::: DATA PROVIDED :::
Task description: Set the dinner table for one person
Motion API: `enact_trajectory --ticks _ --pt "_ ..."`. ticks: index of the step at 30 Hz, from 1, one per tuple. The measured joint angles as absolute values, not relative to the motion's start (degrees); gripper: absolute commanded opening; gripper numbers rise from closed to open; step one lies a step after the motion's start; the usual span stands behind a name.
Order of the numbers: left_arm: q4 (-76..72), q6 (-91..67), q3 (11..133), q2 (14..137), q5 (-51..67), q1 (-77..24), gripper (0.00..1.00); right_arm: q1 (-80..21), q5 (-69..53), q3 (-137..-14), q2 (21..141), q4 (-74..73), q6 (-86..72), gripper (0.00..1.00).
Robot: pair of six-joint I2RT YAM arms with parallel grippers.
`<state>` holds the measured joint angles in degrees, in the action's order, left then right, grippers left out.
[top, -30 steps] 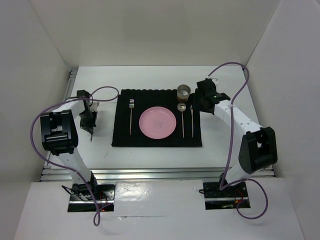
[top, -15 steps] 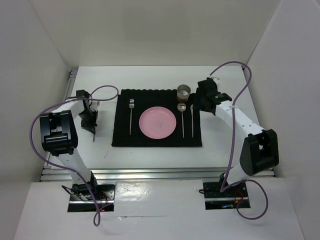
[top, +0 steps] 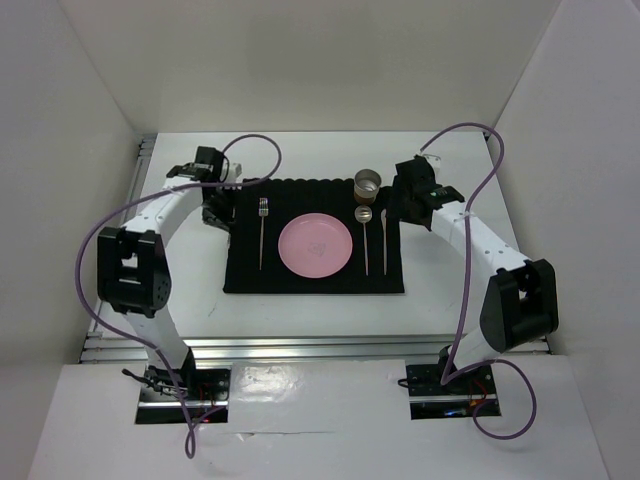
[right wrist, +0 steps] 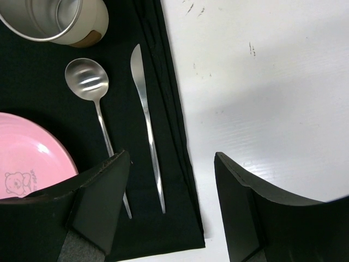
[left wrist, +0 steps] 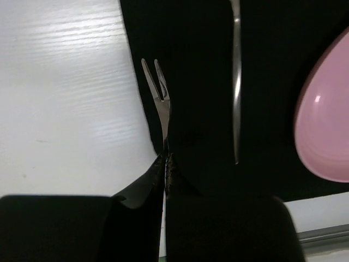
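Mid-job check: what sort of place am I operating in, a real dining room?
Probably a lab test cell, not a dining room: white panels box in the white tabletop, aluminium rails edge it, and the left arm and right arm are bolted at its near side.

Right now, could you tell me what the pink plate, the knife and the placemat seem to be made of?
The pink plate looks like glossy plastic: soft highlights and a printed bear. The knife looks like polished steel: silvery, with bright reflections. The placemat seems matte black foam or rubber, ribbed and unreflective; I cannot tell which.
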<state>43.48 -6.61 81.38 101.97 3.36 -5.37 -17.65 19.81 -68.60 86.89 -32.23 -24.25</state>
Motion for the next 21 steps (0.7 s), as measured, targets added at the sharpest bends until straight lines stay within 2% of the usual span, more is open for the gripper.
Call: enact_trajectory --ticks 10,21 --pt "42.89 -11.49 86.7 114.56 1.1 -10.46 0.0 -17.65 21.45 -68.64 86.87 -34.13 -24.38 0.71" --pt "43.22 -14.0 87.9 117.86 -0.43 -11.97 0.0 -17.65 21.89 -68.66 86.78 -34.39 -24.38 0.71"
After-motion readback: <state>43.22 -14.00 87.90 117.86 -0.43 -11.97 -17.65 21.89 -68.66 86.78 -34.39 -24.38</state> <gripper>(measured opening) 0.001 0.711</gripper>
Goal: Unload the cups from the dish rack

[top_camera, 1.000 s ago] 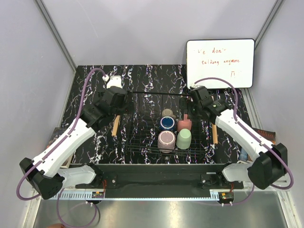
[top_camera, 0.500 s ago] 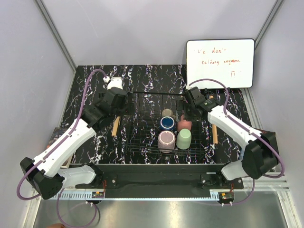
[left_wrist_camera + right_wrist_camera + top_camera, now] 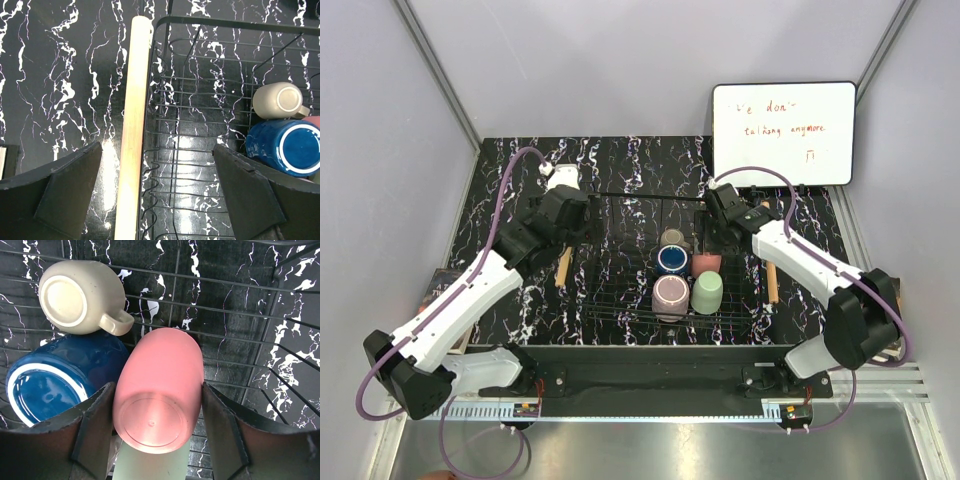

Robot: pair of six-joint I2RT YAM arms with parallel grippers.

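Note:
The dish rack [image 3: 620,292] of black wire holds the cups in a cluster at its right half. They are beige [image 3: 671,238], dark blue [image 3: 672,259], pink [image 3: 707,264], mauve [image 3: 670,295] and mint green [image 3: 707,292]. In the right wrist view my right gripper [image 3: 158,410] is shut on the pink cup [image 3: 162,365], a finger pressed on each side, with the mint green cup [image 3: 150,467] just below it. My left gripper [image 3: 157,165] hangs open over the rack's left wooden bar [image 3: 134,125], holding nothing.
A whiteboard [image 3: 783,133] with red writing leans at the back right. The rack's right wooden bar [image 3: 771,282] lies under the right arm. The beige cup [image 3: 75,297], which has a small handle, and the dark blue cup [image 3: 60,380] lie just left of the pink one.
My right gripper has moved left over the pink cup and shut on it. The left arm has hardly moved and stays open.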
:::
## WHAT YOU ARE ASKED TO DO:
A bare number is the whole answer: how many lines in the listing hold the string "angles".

## ANSWER BOX:
2